I try not to:
Fall on my sword
Fall from grace
I think this is why perception is important.
If I can look good to others, in a way, it confirms - I can look good to myself.
A few weeks ago, I went to large church gathering. I walked in. There were tables. There were people. There were open seats and there was me, trying to figure out which one to choose. I looked for people who looked like me - or, who I figured were better than me.
I wanted to be where they were.
Because, by being with them, I feel better about me. In some way, their great standing proved mine.
Do you fall into this trap too?
Wanting to know important people?
Wanting to be an influencer of wisdom?
Gravitating towards those with knowledge and know-how?
Trying to look your best, to feel your best?
Speaking words that will make you look good?
Aiming to appear better than you are?
Blessed are the poor in spirit, for theirs is the kingdom of heaven. Mt. 5:3
Recently, my kids and I trekked out to the mountain. We wanted to check out the hummingbird display.
I was intrigued by these things. They flap their wings 80 times a second. Talk about trying!!! These things work hard. They know how to shoot left, right, up down, sideways and zig-zagged, like no bird I have ever seen.
They know how to get where they need to go. They know how to move to places of value (namely, right next to the feeder).

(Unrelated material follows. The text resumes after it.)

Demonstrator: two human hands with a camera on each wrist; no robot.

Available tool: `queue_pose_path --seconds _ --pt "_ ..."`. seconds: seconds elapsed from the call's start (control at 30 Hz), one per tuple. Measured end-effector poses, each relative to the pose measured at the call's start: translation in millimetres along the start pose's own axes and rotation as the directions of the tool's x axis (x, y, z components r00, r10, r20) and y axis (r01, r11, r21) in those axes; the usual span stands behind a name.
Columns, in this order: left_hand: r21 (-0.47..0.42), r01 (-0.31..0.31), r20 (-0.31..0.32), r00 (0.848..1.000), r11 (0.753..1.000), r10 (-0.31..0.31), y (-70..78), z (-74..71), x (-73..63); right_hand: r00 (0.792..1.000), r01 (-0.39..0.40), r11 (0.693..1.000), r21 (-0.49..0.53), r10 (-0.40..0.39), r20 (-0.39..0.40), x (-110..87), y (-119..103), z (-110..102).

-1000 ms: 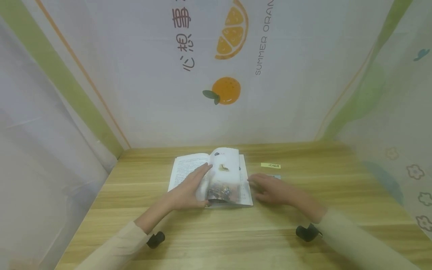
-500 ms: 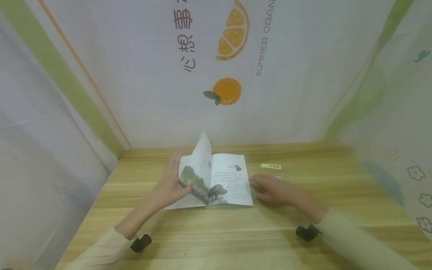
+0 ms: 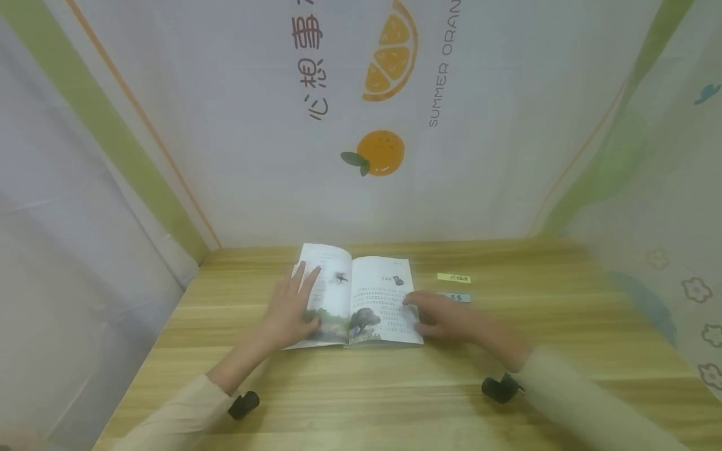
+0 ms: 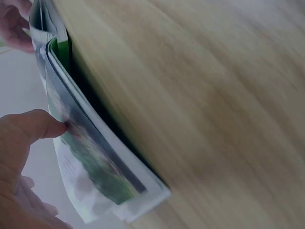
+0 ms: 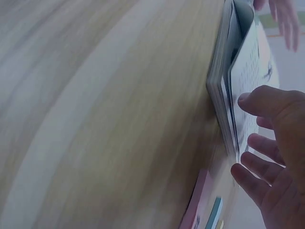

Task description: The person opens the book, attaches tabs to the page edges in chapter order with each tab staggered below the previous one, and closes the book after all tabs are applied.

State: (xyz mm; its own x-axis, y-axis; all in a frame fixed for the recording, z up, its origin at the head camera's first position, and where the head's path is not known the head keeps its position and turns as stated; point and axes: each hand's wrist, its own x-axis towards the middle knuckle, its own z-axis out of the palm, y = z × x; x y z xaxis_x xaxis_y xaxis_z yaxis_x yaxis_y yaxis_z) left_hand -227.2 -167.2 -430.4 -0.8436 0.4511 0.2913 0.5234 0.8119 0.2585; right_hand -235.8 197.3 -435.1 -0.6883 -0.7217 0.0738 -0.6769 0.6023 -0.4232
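Note:
An open book (image 3: 379, 297) lies on the wooden table, with a green landscape across the foot of both pages. My left hand (image 3: 284, 316) rests on the left page, fingers spread. In the left wrist view its thumb (image 4: 45, 125) touches the picture near the lower edge of that page (image 4: 71, 167). Over the outer edge of the right page is my right hand (image 3: 451, 316), fingers loosely bent. The right wrist view has its thumb (image 5: 259, 101) at the page edge (image 5: 243, 81), pinching nothing that I can see.
Right of the book lie a yellow paper strip (image 3: 454, 278) and a blue strip (image 3: 461, 298), both with handwriting. A pink strip (image 5: 198, 200) shows only in the right wrist view. A printed curtain (image 3: 271, 188) hangs behind the table (image 3: 372, 401).
A leaf of the book has been turned from right to left by my left hand, which now lies on it. My right hand has shifted slightly left onto the right page, uncovering more of the blue strip.

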Motion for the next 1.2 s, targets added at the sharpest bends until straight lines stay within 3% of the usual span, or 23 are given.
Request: queue_pose_path --seconds 0.17,0.27,0.43,0.57,0.73,1.07,1.2 --pt "-0.041 0.022 0.124 0.992 0.999 -0.017 14.1 12.2 5.6 1.0 -0.018 1.0 -0.006 0.018 0.017 7.6 -8 7" --pt "-0.088 -0.002 0.189 0.982 0.996 0.019 22.6 17.3 11.0 1.0 -0.003 1.0 -0.016 0.003 0.02 12.6 -16 11" --pt "-0.13 -0.071 0.297 0.949 0.989 0.107 34.5 22.3 18.1 0.997 0.055 0.997 -0.058 -0.051 0.065 20.5 -25 20" --pt "-0.135 -0.062 0.359 0.927 0.989 0.107 39.5 24.7 20.4 0.989 0.106 0.989 -0.107 -0.094 0.11 22.7 -26 24" --pt "-0.106 -0.07 0.382 0.918 0.992 0.106 41.6 28.2 20.7 0.989 0.089 0.988 -0.124 -0.073 0.132 20.9 -25 25" --pt "-0.093 -0.071 0.374 0.922 0.993 0.101 45.6 29.4 15.7 0.988 0.018 0.994 -0.108 -0.001 0.157 13.2 -35 23" --pt "-0.075 -0.087 0.371 0.922 0.993 0.109 46.7 30.6 10.2 0.988 0.03 0.991 -0.133 -0.009 0.155 8.9 -37 27"
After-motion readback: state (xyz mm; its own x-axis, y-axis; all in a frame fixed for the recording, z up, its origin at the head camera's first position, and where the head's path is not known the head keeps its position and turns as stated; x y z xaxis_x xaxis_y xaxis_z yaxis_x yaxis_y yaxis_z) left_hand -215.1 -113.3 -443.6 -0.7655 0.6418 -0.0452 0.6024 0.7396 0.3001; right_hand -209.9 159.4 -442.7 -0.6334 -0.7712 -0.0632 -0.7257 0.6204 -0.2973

They also know how to protect. One hummingbird protects her food like an armed guard, blocking the path of any other bird who is getting too close.
When I block out different people, I block out humility. When I block out a new experience to safe-keep myself, I block God from getting close. I block humility from feeding me wisdom. I block love from moving in, and instead, I stay unchanged.
By not risking, I am missing the greater gift.
"When you are invited, take the lowest place..." Jo. 14:10
To take the lower seat is to choose to sit deep into the humility of Christ. It is the choice to stay so close to him, that you no longer have to stay close to everything you were or should be. Those things become casualties.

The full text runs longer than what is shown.